SilverPlatter's MD Opinions is a FAQ list of controversies, difficulties, and new clinical information for primary physicians, with an editorial panel of physicians headed by Mark Garber, MD, providing expert opinion alongside member submissions. Unfortunately, What are the current criteria for diagnosing diabetes mellitus? is given superficial treatment by a laboratory specialist and primary care practitioner. Glib statements such as "Fasting plasma glucose is really where it's at now for making a diagnosis of diabetes" ignore the legitimate controversy discussed above. I wish Dr. Graber had followed Cyberounds' practical review as an example, rather than writing a pedestrian paragraph on HbA1c. Although much of MD Opinion's database is not recent, this particular question is dated August 1999.

Sections Evidence-Based Medicine

Several meta-analyses and reviews reaching predictable conclusions are on line. For example, Cochrane Diabetes Group lists abstracts of several systematic reviews. The July 10, 1999, issue of BMJ reviews the evidence supporting glucose control. Again, evidence supporting long term benefits of glucose control in type 2 diabetes is presented in the January/February 1999 issue of Evidence-based Medicine, and evidence supporting Metformin in the January/February 1999 issue of ACP Journal Club.

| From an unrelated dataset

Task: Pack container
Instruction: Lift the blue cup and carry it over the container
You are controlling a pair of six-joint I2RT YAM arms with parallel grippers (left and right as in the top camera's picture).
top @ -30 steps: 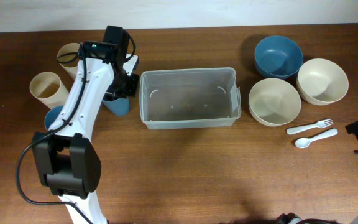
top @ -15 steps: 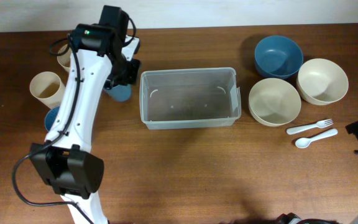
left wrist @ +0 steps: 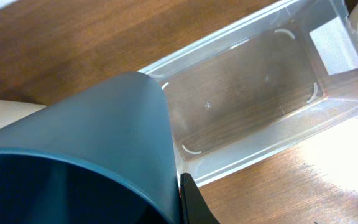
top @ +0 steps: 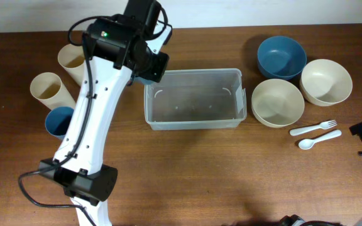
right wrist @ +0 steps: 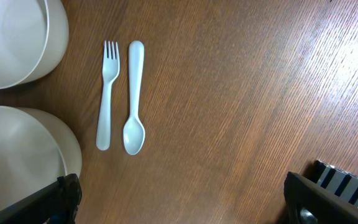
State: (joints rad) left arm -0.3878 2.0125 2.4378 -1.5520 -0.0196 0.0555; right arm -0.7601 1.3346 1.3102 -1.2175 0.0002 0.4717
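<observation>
The packing is only beginning: the container [top: 193,97] is standing empty near the middle of the far edge of the table [top: 231,176], its clear walls letting the wood show through. The left gripper [top: 144,64] is pinching a blue cup [left wrist: 86,155] over the container's left end (not let go yet), while the right gripper [right wrist: 191,208] is hanging spread wide above the fork [right wrist: 107,93] and spoon [right wrist: 133,99] near the right edge

The brown wooden table [top: 200,176] is carrying a clear rectangular plastic container [top: 193,124] centrally and a round blue bowl [top: 281,56] at two o'clock.
</observation>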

A NetView favorite, the University of British Columbia's Therapeutics Letter, reviews Type 2 Diabetes and Treatment of Type 2 Diabetes. Troglitazone is not approved in Canada.

EBM fans will appreciate the Canadian Medical Association's 1998 Clinical Practice Guidelines which, based largely on cost-efficacy rather than clinical evidence, follow the ADA recommendations.

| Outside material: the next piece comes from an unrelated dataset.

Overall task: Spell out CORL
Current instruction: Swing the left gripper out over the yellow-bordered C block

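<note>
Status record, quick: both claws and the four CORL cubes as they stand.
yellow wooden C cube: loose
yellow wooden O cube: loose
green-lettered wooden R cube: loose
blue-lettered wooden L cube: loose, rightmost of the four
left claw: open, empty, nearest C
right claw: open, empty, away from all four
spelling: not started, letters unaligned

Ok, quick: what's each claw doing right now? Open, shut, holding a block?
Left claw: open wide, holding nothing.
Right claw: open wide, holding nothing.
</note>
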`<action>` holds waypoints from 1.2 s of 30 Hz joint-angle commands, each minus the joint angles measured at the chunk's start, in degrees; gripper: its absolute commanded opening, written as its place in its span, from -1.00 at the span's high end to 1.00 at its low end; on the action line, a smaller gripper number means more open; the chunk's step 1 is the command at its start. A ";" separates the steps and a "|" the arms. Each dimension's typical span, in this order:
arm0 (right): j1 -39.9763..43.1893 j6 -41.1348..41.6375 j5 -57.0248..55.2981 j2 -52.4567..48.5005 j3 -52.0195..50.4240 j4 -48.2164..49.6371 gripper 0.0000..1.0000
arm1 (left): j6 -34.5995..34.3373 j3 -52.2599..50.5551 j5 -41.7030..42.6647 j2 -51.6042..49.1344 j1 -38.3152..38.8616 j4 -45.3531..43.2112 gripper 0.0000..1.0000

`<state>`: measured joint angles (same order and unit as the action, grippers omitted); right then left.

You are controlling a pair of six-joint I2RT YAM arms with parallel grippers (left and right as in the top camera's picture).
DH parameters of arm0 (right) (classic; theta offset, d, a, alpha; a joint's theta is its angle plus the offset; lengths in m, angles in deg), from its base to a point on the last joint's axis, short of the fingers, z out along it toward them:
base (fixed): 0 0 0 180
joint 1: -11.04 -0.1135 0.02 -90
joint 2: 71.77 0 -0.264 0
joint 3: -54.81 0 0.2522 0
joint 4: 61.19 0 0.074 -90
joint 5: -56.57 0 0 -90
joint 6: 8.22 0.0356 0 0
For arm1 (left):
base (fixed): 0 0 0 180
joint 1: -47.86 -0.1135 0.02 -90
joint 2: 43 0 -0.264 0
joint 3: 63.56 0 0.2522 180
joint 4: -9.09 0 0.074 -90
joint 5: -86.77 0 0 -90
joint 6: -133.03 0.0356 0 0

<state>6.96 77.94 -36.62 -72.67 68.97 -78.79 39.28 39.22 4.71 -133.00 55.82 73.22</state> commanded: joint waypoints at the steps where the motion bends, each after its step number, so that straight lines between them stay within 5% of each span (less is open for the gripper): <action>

Sections For the Next Millennium

The July 9, 1998 issue of NEJM reports on research conducted on type 1 diabetes demonstrating reversal of lesions of diabetic nephropathy after pancreatic transplantation. The abstract and accompanying full text editorial provide a nice review of this promising but still experimental procedure. A recent BMJ editorial recommends dual pancreatic/kidney transplants for patients with uncomplicated type 1 diabetic with chronic renal failure.

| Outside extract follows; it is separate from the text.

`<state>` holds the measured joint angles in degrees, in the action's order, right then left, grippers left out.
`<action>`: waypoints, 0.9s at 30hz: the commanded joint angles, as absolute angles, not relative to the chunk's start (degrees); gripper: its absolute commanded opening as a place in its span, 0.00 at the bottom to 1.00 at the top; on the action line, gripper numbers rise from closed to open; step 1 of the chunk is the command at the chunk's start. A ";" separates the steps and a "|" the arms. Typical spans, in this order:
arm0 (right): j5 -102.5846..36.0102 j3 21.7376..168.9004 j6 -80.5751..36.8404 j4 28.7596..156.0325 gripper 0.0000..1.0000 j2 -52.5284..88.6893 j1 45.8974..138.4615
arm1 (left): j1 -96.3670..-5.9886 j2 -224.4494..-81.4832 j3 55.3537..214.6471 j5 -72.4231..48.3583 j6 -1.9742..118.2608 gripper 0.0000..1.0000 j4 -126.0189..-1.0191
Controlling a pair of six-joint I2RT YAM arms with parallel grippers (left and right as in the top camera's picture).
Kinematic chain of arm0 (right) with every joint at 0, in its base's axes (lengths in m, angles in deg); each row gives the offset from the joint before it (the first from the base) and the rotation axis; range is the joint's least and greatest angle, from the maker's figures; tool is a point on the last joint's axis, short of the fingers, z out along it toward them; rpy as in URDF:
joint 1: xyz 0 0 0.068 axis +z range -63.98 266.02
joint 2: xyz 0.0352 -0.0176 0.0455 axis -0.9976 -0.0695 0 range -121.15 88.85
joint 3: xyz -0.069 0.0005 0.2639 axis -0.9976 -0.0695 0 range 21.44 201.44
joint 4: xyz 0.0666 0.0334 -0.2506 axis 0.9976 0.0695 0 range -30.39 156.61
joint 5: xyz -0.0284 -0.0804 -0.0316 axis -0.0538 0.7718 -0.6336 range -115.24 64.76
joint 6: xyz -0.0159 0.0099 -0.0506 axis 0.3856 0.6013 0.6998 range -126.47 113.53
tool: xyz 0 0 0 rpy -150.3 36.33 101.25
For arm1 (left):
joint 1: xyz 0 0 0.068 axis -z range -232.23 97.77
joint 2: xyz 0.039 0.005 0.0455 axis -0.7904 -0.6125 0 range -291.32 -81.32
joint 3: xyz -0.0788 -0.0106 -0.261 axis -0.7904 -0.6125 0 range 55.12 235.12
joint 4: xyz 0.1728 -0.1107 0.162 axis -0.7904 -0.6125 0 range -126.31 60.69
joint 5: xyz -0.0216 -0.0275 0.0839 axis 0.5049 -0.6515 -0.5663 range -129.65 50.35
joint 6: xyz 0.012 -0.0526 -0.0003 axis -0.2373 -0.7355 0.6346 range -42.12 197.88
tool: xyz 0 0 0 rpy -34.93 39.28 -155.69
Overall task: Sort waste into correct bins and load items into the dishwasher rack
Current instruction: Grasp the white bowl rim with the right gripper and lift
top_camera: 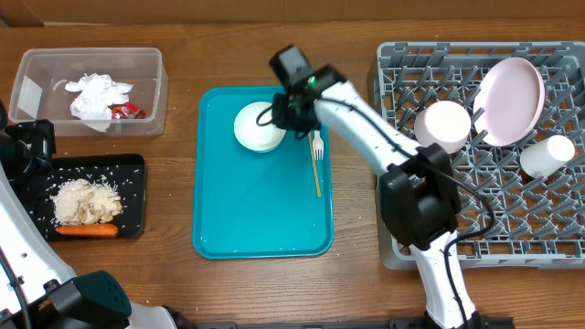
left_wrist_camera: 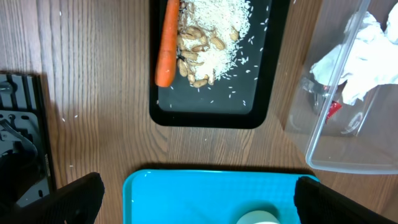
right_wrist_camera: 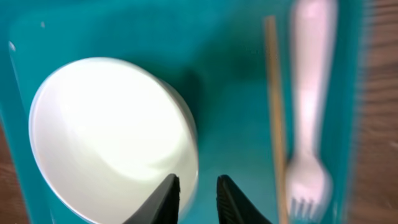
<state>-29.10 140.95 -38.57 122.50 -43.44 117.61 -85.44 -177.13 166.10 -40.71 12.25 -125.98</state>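
Note:
A white bowl [top_camera: 259, 126] [right_wrist_camera: 112, 137] sits at the back of the teal tray [top_camera: 265, 219]. My right gripper [top_camera: 291, 114] [right_wrist_camera: 198, 186] straddles its right rim, one finger inside and one outside, closed to a narrow gap on it. A white fork [top_camera: 317, 146] [right_wrist_camera: 308, 124] and a thin wooden stick [right_wrist_camera: 277, 112] lie just right of the bowl. My left gripper [left_wrist_camera: 199, 202] hangs wide open above the tray's left edge, holding nothing. The grey rack [top_camera: 402, 64] holds a plate [top_camera: 512, 90], a bowl [top_camera: 445, 125] and a cup [top_camera: 547, 155].
The clear tub [top_camera: 155, 91] at the back left holds crumpled napkins [top_camera: 96, 94] and a red wrapper [top_camera: 128, 111]. In front of it the black tray [top_camera: 132, 196] carries beige scraps [top_camera: 85, 201] and a carrot [top_camera: 87, 231].

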 commanded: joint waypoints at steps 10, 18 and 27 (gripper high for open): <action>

Aggressive research in genetics and molecular biology is beginning to pay off in many clinical (and business) arenas. For example, March 13, 1999's BMJ News reports on a McGill University team that discovered a gene associated with obesity and type 2 diabetes, promising that drugs inhibiting this gene may some day be developed.

An article from the July 22/29, 1998, issue of JAMA reviews not-yet-available non-invasive means of monitoring blood glucose such as infrared radiation spectroscopy, polarized light rotation, and minimally invasive devices that analyze the interstitial fluid secretions harvested from the skin. More recently, NDEI has a page of new glucose monitoring devices in various stages of the FDA approval system.

Finally, visitors may be interested in Computer-Prompted Diabetes Care, a multifaceted software program from Israel described in the October/November 1998 issue of Effective Clinical Practice. (FYI: an extensive listing of diabetes software (http://www.mendosa.com/software.htm), many with reviews, is maintained by Rick Mendosa, a business, high tech, and medical writer, as part of his huge labor-of-love online diabetes resource list for patients.)

Sections Summary

With the arguable exceptions of Current Practice, Medscape, and Cyberounds, professional online medical sites provide little more than pedantic content. No one seems to be fully using Web technology to serve clinicians' need for sophisticated and timely information.

Health professionals who require ongoing updates might consider a weekly automated Medline service that is topic-specific, such as JADE or AMEDEO. Also, consider bookmarking NDEI'sNewsWatch and Literature Alert, both updated monthly with archives, and/or Medscape's Diabetes and Endocrinology. Finally, PharmInfoNet's Diabetes Information Center maintains a gathering of newsy articles, drug reviews, and conference highlights.